Nobuyoshi Sugaya, Satoru Kanai, Toshio Furuya, Nobuyoshi Sugaya, Satoru Kanai, Toshio Furuya

Abstract

Druggable Protein-protein Interaction Assessment System (Dr. PIAS) is a database of druggable protein-protein interactions (PPIs) predicted by our support vector machine (SVM)-based method. Since the first publication of this database, Dr. PIAS has been updated to version 2.0. PPI data have been increased considerably, from 71,500 to 83,324 entries. As the new positive instances in our method, 4 PPIs and 10 tertiary structures have been added. This addition increases the prediction accuracy of our SVM classifier in comparison with the previous classifier, despite the number of added PPIs and structures is small. We have introduced the novel concept of 'similar positives' of druggable PPIs, which will help researchers discover small compounds that can inhibit predicted druggable PPIs.

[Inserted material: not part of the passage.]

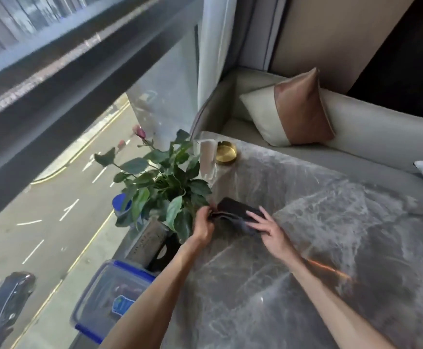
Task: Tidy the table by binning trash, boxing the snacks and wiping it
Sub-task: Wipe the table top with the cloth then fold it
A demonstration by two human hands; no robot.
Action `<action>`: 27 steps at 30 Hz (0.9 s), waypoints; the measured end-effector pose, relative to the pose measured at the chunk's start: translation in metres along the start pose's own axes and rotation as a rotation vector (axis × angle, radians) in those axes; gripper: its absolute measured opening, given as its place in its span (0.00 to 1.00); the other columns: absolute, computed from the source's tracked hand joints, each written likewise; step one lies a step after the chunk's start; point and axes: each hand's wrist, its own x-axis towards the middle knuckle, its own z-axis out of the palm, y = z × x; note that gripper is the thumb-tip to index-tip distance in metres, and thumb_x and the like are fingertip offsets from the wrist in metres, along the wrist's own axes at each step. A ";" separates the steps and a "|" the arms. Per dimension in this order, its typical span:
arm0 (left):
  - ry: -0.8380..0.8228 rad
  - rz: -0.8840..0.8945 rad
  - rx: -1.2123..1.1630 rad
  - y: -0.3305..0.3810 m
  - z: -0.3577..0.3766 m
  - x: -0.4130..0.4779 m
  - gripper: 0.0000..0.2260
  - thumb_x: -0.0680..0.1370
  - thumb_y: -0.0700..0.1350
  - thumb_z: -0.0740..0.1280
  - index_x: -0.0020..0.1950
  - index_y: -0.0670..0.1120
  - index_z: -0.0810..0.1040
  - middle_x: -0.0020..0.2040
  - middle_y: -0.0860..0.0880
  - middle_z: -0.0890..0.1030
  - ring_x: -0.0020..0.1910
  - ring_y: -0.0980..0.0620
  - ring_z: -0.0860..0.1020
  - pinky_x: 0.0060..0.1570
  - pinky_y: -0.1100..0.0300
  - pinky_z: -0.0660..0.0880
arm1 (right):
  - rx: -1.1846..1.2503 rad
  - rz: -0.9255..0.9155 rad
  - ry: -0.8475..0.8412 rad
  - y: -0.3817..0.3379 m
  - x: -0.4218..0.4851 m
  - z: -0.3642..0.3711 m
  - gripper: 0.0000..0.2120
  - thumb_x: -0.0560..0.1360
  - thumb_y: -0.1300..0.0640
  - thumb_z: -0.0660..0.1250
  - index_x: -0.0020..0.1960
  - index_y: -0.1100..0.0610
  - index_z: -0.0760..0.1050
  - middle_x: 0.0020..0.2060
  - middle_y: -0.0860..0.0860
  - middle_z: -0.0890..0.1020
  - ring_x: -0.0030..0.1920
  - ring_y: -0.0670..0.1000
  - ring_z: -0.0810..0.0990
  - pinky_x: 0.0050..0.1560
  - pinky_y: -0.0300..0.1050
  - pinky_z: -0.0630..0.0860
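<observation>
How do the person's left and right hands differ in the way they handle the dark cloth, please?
The left hand curls its fingers and pinches the edge of the dark cloth; the right hand lies on it with its fingers straight. The left hand is beside the plant; the right hand is farther out over the marble table. Both touch the same cloth.

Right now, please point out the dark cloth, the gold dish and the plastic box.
dark cloth [234, 208]: head view, its folded top face.
gold dish [225, 159]: head view, its front outer wall.
plastic box [104, 285]: head view, its clear lid.
</observation>
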 end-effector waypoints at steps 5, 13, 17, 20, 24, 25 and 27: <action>0.126 -0.269 -0.170 -0.031 0.016 -0.019 0.16 0.70 0.25 0.55 0.49 0.36 0.79 0.46 0.43 0.79 0.49 0.47 0.75 0.50 0.60 0.71 | -0.083 0.076 0.087 0.015 -0.024 0.046 0.31 0.69 0.81 0.55 0.55 0.54 0.84 0.75 0.53 0.62 0.76 0.50 0.53 0.76 0.42 0.49; -0.077 -0.142 0.352 -0.023 0.031 -0.013 0.16 0.77 0.36 0.61 0.65 0.38 0.69 0.64 0.37 0.70 0.63 0.37 0.72 0.65 0.49 0.67 | 0.186 0.600 0.485 -0.006 -0.001 0.050 0.21 0.76 0.65 0.66 0.69 0.61 0.72 0.63 0.61 0.76 0.63 0.59 0.76 0.66 0.48 0.71; -0.193 -0.107 0.614 -0.024 0.029 -0.010 0.22 0.76 0.32 0.59 0.70 0.39 0.63 0.67 0.36 0.69 0.64 0.35 0.72 0.64 0.46 0.69 | 0.152 0.661 0.390 -0.021 0.018 0.060 0.25 0.76 0.66 0.65 0.71 0.55 0.68 0.65 0.58 0.72 0.65 0.57 0.73 0.66 0.48 0.71; -0.200 -0.114 0.776 -0.022 0.028 -0.009 0.26 0.77 0.32 0.58 0.74 0.41 0.56 0.67 0.37 0.70 0.64 0.36 0.74 0.62 0.47 0.72 | 0.081 0.620 0.386 -0.028 0.016 0.074 0.25 0.77 0.66 0.64 0.72 0.52 0.68 0.64 0.56 0.71 0.65 0.56 0.73 0.65 0.47 0.71; -0.161 -0.030 0.882 -0.025 0.030 -0.004 0.22 0.79 0.34 0.57 0.72 0.44 0.58 0.66 0.39 0.69 0.64 0.38 0.72 0.58 0.48 0.75 | 0.054 0.478 0.450 -0.022 0.015 0.077 0.26 0.77 0.67 0.65 0.71 0.49 0.70 0.56 0.50 0.71 0.59 0.52 0.75 0.58 0.41 0.72; -0.146 -0.020 0.902 -0.027 0.031 -0.003 0.22 0.79 0.33 0.58 0.71 0.45 0.59 0.66 0.39 0.69 0.63 0.39 0.72 0.58 0.49 0.76 | 0.057 0.449 0.455 -0.021 0.016 0.076 0.26 0.76 0.67 0.65 0.71 0.48 0.70 0.53 0.48 0.70 0.57 0.52 0.76 0.57 0.39 0.72; -0.119 -0.034 0.956 -0.033 0.033 -0.002 0.26 0.76 0.32 0.62 0.72 0.45 0.59 0.66 0.38 0.68 0.63 0.39 0.71 0.58 0.50 0.77 | 0.063 0.422 0.477 -0.018 0.016 0.074 0.28 0.76 0.68 0.66 0.71 0.49 0.69 0.52 0.48 0.69 0.53 0.50 0.76 0.59 0.41 0.74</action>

Dr. PIAS will aid the effective search for druggable PPIs from a mine of interactome data being rapidly accumulated. Dr. PIAS 2.0 is available at http://www.drpias.net.

Figures

Figure 1
Figure 1
Pie charts of the number of times each positive instance (see ‘Legend’ of the chart) was located nearest to (A) IL1B/IL1R1 or (B) XIAP/DIABLO in a feature space, when IL1B/IL1R1 or XIAP/DIABLO was assessed by our SVM-based method. (A) Druggability score (using all attributes) of IL1B/IL1R1 is 0.8652. This means that IL1B/IL1R1 was judged to be positive 8652 times in the 10 000 training-prediction iteration. Among the 8652, IL1B/IL1R1 is 8600 times most closely located to itself in the feature space. Structural attributes are based on the PDB entry 1ITB. This is a screenshot of http://www.drpias.net/view_similar_positives.php?attr=all_attr&interaction_id=28988. (B) Druggability score (using all attributes) of XIAP/DIABLO is 0.8305. This means that XIAP/DIABLO was judged to be positive 8305 times in the 10 000 training-prediction iteration. Among the 8305, 4 positive instances (XIAP/CASP9(PDB:1nw9_A), XIAP/DIABLO(PDB:1g73_C), XIAP/DIABLO(PDB:1g73_D), and XIAP/DIABLO(PDB:2opy_A)) are 1011–2729 times most closely located to XIAP/DIABLO in the feature space. Structural attributes are based on the PDB entry 1G73. This is a screenshot of http://www.drpias.net/view_similar_positives.php?attr=all_attr&interaction_id=3100.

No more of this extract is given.